Abbreviations
ACE: angiotensin-converting enzyme
ARB: angiotensin receptor blocker
AVR: aortic valve replacement
BP: blood pressure
CAD: coronary artery disease
CCS: Canadian Cardiovascular Society
EMA: European Medicines Agency
LDL-C: LDL cholesterol
LVEDP: left ventricular end-diastolic pressure
MI: myocardial infarction
NSTEMI: non-ST-elevation myocardial infarction
PVD: peripheral vascular disease
SA: sino-atrial
TAVI: transcatheter aortic valve implantation
Introduction
Coronary artery disease is a leading cause of morbidity and mortality in Europe.
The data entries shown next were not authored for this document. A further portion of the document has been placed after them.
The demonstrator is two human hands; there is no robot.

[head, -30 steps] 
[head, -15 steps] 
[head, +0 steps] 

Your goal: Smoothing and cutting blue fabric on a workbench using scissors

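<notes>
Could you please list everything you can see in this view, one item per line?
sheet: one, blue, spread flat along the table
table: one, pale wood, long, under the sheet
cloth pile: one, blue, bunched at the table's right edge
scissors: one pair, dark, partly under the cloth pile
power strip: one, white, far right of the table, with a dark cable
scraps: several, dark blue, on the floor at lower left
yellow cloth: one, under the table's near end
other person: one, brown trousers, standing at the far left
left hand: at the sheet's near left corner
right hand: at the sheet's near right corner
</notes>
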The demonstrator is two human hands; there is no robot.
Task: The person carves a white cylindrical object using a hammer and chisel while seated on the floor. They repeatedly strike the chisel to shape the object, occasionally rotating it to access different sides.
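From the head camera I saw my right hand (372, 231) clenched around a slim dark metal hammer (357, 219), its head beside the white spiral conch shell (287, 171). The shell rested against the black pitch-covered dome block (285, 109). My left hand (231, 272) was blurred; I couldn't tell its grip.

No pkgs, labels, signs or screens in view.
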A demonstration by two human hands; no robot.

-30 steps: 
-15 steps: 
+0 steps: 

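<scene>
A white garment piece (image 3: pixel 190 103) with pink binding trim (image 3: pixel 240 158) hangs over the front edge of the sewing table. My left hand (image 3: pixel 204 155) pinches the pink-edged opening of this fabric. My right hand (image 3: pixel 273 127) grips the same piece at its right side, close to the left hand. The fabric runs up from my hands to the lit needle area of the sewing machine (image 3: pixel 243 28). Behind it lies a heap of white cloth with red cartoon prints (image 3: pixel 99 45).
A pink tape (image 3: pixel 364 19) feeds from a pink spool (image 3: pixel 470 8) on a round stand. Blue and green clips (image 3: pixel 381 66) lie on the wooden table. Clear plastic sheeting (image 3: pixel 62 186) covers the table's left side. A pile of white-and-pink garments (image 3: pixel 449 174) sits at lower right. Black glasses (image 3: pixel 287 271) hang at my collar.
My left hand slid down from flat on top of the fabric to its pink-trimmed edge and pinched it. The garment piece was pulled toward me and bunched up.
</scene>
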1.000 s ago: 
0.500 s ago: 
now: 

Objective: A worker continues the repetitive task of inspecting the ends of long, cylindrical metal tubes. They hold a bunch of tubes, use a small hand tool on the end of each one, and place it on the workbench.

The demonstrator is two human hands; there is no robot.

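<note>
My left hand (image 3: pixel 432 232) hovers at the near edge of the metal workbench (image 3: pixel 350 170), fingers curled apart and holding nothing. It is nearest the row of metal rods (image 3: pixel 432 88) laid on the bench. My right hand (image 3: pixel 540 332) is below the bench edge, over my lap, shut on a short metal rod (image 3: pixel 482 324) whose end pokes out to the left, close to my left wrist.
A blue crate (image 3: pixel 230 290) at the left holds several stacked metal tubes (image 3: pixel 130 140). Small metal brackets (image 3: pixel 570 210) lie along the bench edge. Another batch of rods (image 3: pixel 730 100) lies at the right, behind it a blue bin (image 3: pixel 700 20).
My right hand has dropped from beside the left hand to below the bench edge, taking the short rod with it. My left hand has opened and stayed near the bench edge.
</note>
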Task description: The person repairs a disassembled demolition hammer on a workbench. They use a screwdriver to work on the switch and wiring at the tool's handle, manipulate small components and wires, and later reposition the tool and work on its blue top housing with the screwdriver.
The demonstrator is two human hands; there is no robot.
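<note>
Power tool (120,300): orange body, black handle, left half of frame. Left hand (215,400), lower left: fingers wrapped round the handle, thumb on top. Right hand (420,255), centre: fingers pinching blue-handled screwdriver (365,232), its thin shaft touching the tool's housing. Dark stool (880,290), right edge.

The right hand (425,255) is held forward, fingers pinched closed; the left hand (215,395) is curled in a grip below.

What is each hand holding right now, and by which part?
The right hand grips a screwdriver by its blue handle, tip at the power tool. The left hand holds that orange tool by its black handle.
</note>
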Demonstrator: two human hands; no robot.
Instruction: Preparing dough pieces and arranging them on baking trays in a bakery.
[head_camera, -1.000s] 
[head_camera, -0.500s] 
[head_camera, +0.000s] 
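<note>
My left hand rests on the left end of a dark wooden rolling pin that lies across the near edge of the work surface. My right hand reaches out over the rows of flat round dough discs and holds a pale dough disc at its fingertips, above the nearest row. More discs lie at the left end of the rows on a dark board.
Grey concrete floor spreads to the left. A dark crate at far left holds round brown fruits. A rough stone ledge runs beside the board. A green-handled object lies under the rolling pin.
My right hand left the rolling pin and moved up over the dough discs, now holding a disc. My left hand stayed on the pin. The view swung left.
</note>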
It can present in several ways including chronic stable angina and acute coronary syndrome. Angina pectoris is traditionally defined as a clinical syndrome of chest discomfort precipitated by physical exertion or emotional stress which increases myocardial oxygen demand and is relieved by rest or nitrate.
Angina can be treated in several ways including medical treatment as well as percutaneous and surgical revascularisation. This article will concentrate on medical treatment of angina in the setting of stable coronary artery disease with special reference to treatment of associated conditions and the role of antiplatelet drugs.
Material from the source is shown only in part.